Home Articoli in Evidenza L’ultima soluzione: la Campania “gialla” ma Napoli e provincia “zona rossa”

L’ultima soluzione: la Campania “gialla” ma Napoli e provincia “zona rossa”

La giornata di oggi sarà interamente dedicata alla situazione della regione Campania, che potrebbe passare direttamente da area gialla a rossa. «La situazione epidemiologica continua a peggiorare, si registra un Rt di circa 1,7. Abbiamo oltre 500 casi per 100mila abitanti, e quasi tutte le regioni sono pesantemente colpite – spiega Gianni Rezza, direttore generale della Prevenzione del ministero della Salute, al termine della Cabina di regia sul monitoraggio regionale – Questa situazione giustifica l’adozione di interventi più restrittivi, soprattutto nelle regioni più colpite, e naturalmente necessita l’adozione di comportamenti prudenti da parte di tutti i cittadini». Oggi la cabina di regia si dedicherà alla Campania, dove la situazione è molto complicata, tanto che si potrebbe pensare anche a una differenziazione delle zone critiche sul territorio regionale. Ci sono, infatti, la zona del Casertano e l’area metropolitana di Napoli che rientrano nelle zone rosse per tutti e 21 i parametri considerati dal Cts. I dati per queste aree risulterebbero in alcuni casi peggiori di quelli della Lombardia che è già zona rossa. Il resto della regione, invece, rientrerebbe nella cosiddetta zona gialla.

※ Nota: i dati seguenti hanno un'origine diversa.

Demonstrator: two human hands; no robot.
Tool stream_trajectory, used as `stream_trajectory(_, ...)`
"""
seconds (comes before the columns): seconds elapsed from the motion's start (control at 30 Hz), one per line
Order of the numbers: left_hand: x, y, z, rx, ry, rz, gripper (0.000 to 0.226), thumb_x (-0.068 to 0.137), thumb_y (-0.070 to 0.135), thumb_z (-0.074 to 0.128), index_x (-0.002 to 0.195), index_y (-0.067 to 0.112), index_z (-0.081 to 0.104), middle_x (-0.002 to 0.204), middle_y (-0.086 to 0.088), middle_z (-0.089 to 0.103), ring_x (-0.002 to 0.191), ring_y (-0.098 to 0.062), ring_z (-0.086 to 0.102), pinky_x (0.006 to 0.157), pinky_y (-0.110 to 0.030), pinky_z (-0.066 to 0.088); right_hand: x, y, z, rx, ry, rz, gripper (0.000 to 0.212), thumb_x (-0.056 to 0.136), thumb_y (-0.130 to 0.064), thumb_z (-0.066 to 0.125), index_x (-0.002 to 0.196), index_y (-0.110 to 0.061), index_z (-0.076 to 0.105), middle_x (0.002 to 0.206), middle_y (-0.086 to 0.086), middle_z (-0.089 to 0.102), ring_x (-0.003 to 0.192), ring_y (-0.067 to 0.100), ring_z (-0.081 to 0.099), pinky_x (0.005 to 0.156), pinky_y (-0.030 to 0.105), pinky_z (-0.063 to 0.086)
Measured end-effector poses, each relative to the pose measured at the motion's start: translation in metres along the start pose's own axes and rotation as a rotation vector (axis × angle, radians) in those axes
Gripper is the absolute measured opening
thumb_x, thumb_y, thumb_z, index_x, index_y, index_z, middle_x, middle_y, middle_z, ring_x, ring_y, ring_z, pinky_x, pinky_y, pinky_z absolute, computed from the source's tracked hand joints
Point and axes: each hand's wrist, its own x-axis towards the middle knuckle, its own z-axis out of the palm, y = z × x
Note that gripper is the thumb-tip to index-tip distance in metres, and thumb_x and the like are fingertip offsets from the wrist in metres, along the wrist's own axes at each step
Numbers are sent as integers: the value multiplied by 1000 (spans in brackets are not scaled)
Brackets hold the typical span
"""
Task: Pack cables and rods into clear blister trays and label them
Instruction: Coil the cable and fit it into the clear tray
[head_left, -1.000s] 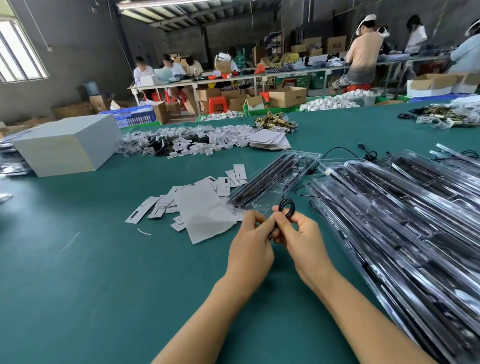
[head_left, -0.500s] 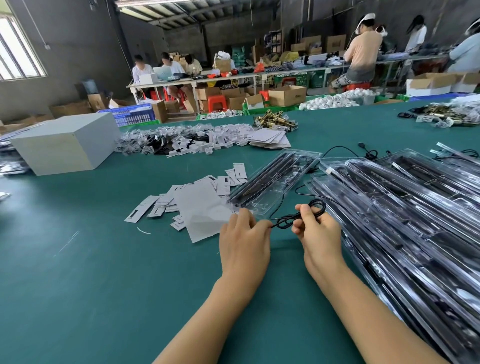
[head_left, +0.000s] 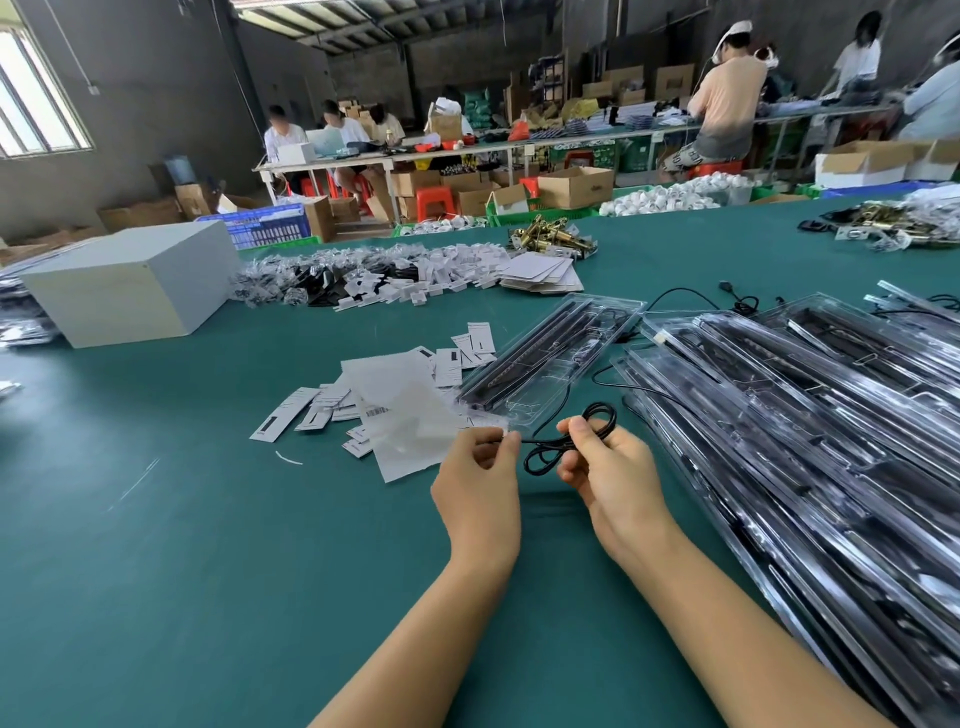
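Observation:
A thin black cable (head_left: 550, 451) is coiled into small loops between my two hands, above the green table (head_left: 208, 545). My right hand (head_left: 608, 467) grips the coil, with one loop sticking up past its fingers. My left hand (head_left: 478, 467) pinches the cable's free end. The cable's other run trails back to an open clear blister tray (head_left: 545, 358) with black rods in it, just beyond my hands. White paper labels (head_left: 410, 395) lie scattered left of that tray.
A big stack of filled clear blister trays (head_left: 805, 415) covers the table's right side. A white box (head_left: 130, 283) stands far left. Bagged parts and cards (head_left: 395, 275) lie across the middle; brass hardware (head_left: 550, 236) behind. People work at far tables.
My hands have drawn apart, the right one moving right and slightly away. The cable coil, earlier held upright between both hands, now stretches sideways between them.

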Motion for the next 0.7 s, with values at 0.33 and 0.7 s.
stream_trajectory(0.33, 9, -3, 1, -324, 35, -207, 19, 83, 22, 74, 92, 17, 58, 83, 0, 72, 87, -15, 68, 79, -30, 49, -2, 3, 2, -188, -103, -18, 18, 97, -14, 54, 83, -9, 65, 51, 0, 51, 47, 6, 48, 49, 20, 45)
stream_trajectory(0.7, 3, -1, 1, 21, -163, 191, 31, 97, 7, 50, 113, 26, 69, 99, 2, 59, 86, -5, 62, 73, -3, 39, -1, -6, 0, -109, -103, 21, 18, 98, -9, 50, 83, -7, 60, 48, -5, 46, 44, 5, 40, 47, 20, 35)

Si sta pensando a come trovare un equilibrio per non penalizzare troppo alcune zone che non avrebbero alcuna necessità di provvedimenti restrittivi, ma è molto complicato. Anche se da Palazzo Santa Lucia rassicurano che per ora le cose non cambieranno e che la Campania resterà zona gialla. Alla riunione di ieri era presente Enrico Coscioni, consigliere del governatore per la sanità, delega che il governatore ha tenuto per sé.